Chapter 14 Darcy
14 DARCY
NOW
It’s Saturday, and she’s awake early. Even when jet-lagged, Darcy likes to be up with the sunrise, making sure she starts the day right. A cup of coffee, some stretching, then she’ll head to the gym. It’s disappointingly small, the gym, with only two treadmills. She runs outdoors at home, but it’s already eighty-six degrees, even at six in the morning, and she doesn’t fancy running on sand.
She checks her phone for messages from the boys. Marsha has sent an update about what the boys did at school, what they ate, what time Jacob came to take them to his for the week. They coparent like this, one week at hers, the next at Jacob’s. She still isn’t used to the arrangement, nor to the unfairness that is only seeing her children for half the year because her husband decided to shag half the country. Whoever said all’s fair in love and war clearly never experienced divorce.
Ed and Ben have sent cute little notes from Marsha’s phone, including a video message telling her how much they love and miss her. Nothing from Charlie, who has his own phone. She sends two messages back to Marsha, both addressed to Ed and Ben, and another one to Charlie.

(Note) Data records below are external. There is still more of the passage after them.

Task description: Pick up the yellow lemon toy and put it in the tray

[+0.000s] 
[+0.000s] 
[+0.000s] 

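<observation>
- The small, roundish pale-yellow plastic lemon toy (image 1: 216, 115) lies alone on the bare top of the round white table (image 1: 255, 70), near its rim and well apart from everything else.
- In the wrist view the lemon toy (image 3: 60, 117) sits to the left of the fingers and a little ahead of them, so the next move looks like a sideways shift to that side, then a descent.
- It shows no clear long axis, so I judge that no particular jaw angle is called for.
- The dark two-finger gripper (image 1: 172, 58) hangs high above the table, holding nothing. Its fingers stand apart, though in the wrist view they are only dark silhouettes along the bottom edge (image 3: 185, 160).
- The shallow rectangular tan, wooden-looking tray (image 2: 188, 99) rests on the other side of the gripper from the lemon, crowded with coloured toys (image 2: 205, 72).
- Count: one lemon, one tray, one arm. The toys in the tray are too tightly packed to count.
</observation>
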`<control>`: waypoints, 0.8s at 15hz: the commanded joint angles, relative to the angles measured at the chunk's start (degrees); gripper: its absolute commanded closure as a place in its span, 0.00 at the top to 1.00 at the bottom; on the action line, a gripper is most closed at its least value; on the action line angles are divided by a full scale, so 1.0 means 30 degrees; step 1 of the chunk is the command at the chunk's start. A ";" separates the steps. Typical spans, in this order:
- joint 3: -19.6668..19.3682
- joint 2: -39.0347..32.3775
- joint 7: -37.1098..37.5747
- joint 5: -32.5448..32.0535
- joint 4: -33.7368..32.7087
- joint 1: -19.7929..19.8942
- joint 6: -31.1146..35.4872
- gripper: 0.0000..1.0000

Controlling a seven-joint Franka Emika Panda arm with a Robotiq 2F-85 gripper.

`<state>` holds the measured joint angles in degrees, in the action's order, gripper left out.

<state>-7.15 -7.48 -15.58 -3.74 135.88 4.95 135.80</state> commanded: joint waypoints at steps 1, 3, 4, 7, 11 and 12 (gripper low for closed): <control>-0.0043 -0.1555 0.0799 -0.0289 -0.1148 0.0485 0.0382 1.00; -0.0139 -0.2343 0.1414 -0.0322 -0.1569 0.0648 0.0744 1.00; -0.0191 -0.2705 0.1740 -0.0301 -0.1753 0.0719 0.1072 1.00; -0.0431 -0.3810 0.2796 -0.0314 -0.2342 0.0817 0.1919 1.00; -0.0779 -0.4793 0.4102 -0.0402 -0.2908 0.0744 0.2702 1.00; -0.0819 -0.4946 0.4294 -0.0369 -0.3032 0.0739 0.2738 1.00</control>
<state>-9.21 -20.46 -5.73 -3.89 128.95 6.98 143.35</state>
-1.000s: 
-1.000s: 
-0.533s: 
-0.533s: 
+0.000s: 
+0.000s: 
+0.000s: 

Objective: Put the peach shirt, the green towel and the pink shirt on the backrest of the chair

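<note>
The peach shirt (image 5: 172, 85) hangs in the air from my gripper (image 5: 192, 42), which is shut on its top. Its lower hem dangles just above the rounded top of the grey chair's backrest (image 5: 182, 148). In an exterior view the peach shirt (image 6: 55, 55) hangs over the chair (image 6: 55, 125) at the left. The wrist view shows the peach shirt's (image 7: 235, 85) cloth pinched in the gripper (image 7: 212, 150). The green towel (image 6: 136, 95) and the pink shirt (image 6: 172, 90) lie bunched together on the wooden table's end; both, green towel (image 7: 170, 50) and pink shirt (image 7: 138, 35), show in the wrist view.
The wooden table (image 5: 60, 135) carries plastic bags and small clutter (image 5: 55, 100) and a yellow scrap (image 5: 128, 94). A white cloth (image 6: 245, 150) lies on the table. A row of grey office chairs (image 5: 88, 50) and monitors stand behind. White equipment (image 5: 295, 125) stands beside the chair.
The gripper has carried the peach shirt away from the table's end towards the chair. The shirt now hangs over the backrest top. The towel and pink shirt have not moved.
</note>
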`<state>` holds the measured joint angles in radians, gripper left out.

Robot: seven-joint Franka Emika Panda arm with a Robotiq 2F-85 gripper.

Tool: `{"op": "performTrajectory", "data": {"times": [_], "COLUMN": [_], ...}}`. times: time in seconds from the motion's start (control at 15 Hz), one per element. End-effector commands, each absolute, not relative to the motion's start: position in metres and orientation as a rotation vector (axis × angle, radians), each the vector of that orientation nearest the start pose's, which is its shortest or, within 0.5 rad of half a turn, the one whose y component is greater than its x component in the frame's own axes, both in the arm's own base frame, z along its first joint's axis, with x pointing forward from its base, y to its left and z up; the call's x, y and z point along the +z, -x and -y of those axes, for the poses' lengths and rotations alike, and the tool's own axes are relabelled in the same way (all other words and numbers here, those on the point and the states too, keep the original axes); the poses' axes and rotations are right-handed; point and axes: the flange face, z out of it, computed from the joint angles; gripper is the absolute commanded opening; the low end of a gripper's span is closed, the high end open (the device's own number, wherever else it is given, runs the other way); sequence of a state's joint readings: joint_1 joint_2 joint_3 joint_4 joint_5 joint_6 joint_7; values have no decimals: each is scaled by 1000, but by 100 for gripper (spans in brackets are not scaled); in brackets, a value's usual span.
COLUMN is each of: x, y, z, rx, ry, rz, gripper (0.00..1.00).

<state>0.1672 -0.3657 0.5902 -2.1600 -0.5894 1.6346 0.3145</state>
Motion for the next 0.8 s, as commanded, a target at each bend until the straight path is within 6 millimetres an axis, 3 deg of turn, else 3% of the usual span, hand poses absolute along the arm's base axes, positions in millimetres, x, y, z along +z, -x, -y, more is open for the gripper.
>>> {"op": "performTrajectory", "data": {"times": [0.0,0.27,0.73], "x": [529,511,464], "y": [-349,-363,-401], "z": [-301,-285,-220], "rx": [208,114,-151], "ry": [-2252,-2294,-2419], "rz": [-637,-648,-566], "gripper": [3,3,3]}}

She throws the phone down and sighs. Yet another curveball from the wilderness of parenthood. Tantrums, she can deal with. Sleep deprivation—she’s got all the T-shirts for that one. But stonewalling? She loathes it. Her mother was excellent at it, and it drove Darcy bats. Darcy was like her father, an open book, naturally inclined to share, talk things through. Volatile, too, until she learned to control it. Ah, genetics. How much of parenting involves dealing with your parents all over again in the form of your children’s behavior? Echoes of the past, both the good and the bad.
Everything is different when it involves your own children. She has no idea—not a single clue—how to handle this one. And least of all from the other side of the world.
Maybe the time away will be good for Charlie , she thinks. Maybe he’ll come round once he realizes how much he misses her.
A small part of her is worried, though—what if he doesn’t? What if this is as good as it gets?
A red number thirteen sits at the corner of her WhatsApp icon, and she clicks on it, expecting to see a stream of messages from her parents’ group. The thread is about the dates for parents’ evening, and she scrolls through it, her heart sinking. Usually she’s tagged into such questions, because everyone knows she’s on it, that Darcy’s always on top of these things. School trips? She has every single date in her calendar, along with payment info and details about suitable clothing. But this is another consequence of the divorce—because she only has the boys every other week, she’s no longer the source of wisdom, the go-to Queen of School Knowledge. It has affected her other WhatsApp groups, too, the ones that have devolved into discussions about recipes and air-fryer tips, and the one about environmental sustainability. Darcy has a talent for repurposing furniture, but her wisdom is called upon less and less. No friendly messages, either, asking about her divorce trip.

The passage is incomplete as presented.